The needle is dull but it glints in the light and Matthew’s stomach turns at the sight of it. “You got any whiskey on you?” he asks, voice strained.

Clayton glances up from where he’s threading the needle, a question in his eyes. “Just enough to clean you up. Won’t be pretty but it’ll get it done.”

“Of course.” Matthew closes his eyes and swallows hard against the memory of gangrene infected skin that felt too soft under his fingers. This won’t be like that. There’s not enough whiskey to get him drunk but there’s enough to keep him safe.
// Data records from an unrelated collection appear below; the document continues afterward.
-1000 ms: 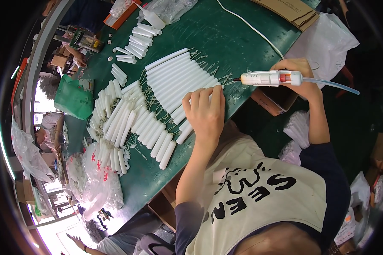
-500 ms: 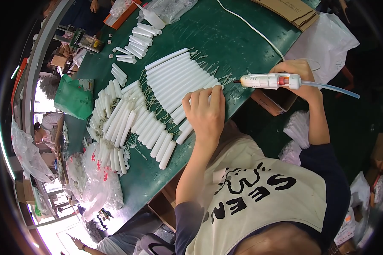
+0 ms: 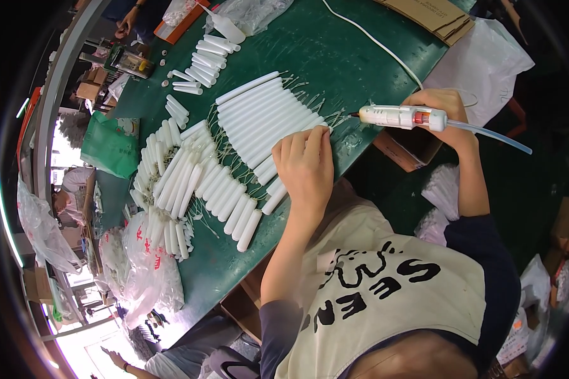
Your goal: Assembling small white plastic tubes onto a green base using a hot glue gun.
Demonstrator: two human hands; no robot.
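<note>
My right hand (image 3: 441,108) is closed around a white hot glue gun (image 3: 392,117), whose nozzle points left at the edge of the green table. A clear glue stick (image 3: 490,138) sticks out of the gun's back. White tubes (image 3: 265,117) lie side by side in a slanting row, with thin wires (image 3: 310,98) at their right ends. Over the near end of this row, my left hand (image 3: 305,167) has its fingers bent and together, gripping a tube there. The palm hides most of that tube. The nozzle is close to the wire ends, right of my left fingertips.
Left of the row lies a heap of wired white tubes (image 3: 180,174). Shorter white tubes (image 3: 205,63) and a white squeeze bottle (image 3: 226,26) are farther back. A green bag (image 3: 110,145) and clear plastic bags (image 3: 145,265) sit leftward. A white cord (image 3: 379,44) crosses the table (image 3: 335,57).
The glue gun has shifted slightly, its nozzle a little higher and to the right. My left hand has hardly moved. At the far left, another person's hand has come lower.
</note>
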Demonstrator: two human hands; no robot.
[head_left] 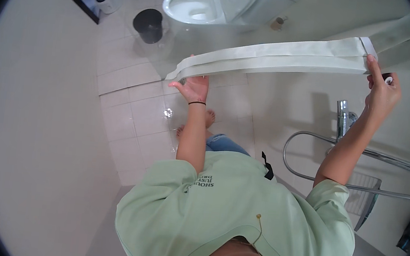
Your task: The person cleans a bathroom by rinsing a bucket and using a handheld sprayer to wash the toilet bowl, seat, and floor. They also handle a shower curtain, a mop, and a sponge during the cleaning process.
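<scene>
A long white folded strip point(274, 53), which looks like fabric or plastic sheeting, stretches across in front of me. At its right end my right hand point(383, 90) is closed, thumb on top, beside a pale end band point(368, 46). A small dark round piece with a white centre point(387, 78) shows at the same hand. Under the strip's left end lies my left hand point(193, 88), palm up, thumb stretched out to the left. Its fingers pass behind the strip, with one tip showing above. Whether they press on it is hidden.
A toilet point(193, 6) with raised lid stands at the far side, near a dark bin point(148, 25). Nearer on the right are a chrome shower mixer point(342, 113), its looping hose point(287, 150) and a wall rack point(361, 196). A glass panel edge point(131, 87) crosses the tiled floor.
</scene>
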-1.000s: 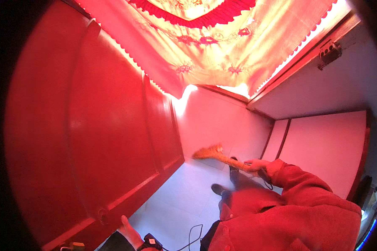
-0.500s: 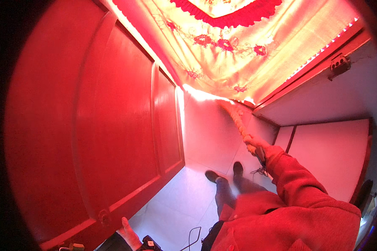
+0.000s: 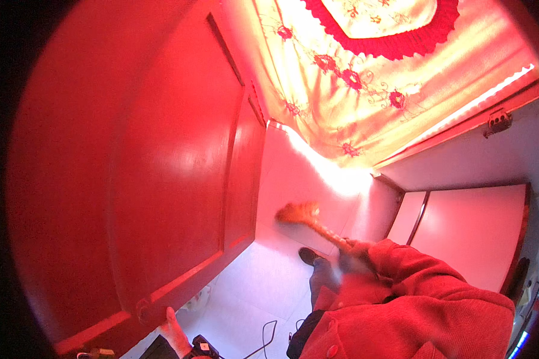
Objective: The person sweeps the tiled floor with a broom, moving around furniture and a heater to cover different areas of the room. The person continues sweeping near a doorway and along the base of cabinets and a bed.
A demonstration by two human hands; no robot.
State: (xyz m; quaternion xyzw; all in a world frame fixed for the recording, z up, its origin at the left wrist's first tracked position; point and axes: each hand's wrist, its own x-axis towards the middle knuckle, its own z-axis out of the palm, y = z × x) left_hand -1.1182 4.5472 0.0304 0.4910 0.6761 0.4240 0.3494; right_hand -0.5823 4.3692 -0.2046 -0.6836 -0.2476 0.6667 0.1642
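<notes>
As the broom [image 3: 299,212] is blurred at its head, I take the step in hand to be sweeping, and I judge that low, even strokes suit it best. My hands are well apart: the right hand [image 3: 359,246] is wrapped around the end of the handle, while the left hand [image 3: 173,335] is at the lower edge of the red door [image 3: 167,179], thumb up; I cannot tell whether its fingers grip it. The broom's head is above or on the floor [image 3: 290,161], beyond my shoe [image 3: 307,256]; the blur hides whether bristles touch. I should press lightly, work along the foot of the door without knocking it, and stop each stroke short of my shoe. Near the curtain [image 3: 353,78], a flatter sweep would spare its hem. The cable [image 3: 268,342] deserves a wide berth.
</notes>
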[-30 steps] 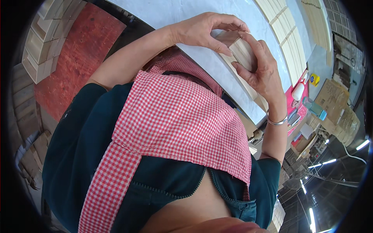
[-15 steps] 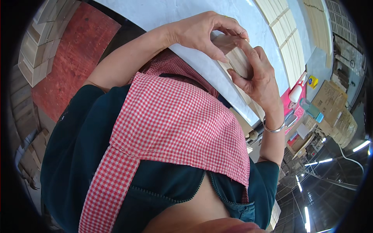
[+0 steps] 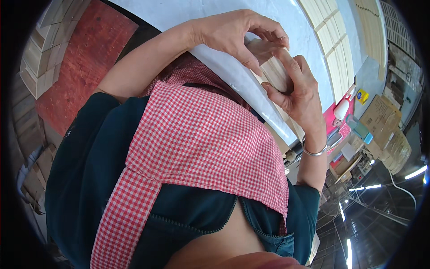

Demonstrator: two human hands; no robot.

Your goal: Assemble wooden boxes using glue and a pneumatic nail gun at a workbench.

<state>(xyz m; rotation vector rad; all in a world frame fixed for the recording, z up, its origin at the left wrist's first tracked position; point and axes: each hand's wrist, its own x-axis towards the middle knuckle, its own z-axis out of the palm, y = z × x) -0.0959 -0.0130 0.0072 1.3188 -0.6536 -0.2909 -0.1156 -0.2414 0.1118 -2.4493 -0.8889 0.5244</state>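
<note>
At the near edge of the pale, marbled tabletop [image 3: 215,67], both hands close round a small wooden piece [image 3: 274,71] with straight edges and visible grain. It looks like a block or small box, but fingers cover much of it. My left hand [image 3: 235,36] arches over its far left side, thumb toward the near face and fingertips at the top corner. From the right, my right hand [image 3: 298,87] grips it between thumb and fingers, its fingertips almost meeting the left ones. Another strip of pale wood [image 3: 293,127] shows under the right wrist along the table edge.
Rows of pale wooden slats [image 3: 333,45] lie across the table beyond my hands. To the right are a white bottle [image 3: 341,109], a clear blue-lidded bottle [image 3: 359,129], a yellow item [image 3: 362,96] and a cardboard box [image 3: 380,119]. Stacked wooden pieces [image 3: 42,58] stand by a red board [image 3: 89,67] at left.
Both hands keep their hold on the wooden piece. The left thumb has shifted slightly, and its hand sits a little higher; the view has also moved slightly.
</note>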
Warm, sticky hands slide against his. Clayton’s taken his gloves off and his fingers are warm against Matthew’s wrists where the ruined sleeves of his vestments have ridden up. “Easy. I’m almost ready. You’re gonna have to hold the sides together so I can sew, alright?” Matthew nods mutely. “Good. Now either get those pants off or open the leg up for me. I don’t wanna stitch ‘em on permanently.” There’s an efficiency to Clayton’s movements that suggests he’s done this a time or twenty, but if there’s context to be had Matthew doesn’t want it.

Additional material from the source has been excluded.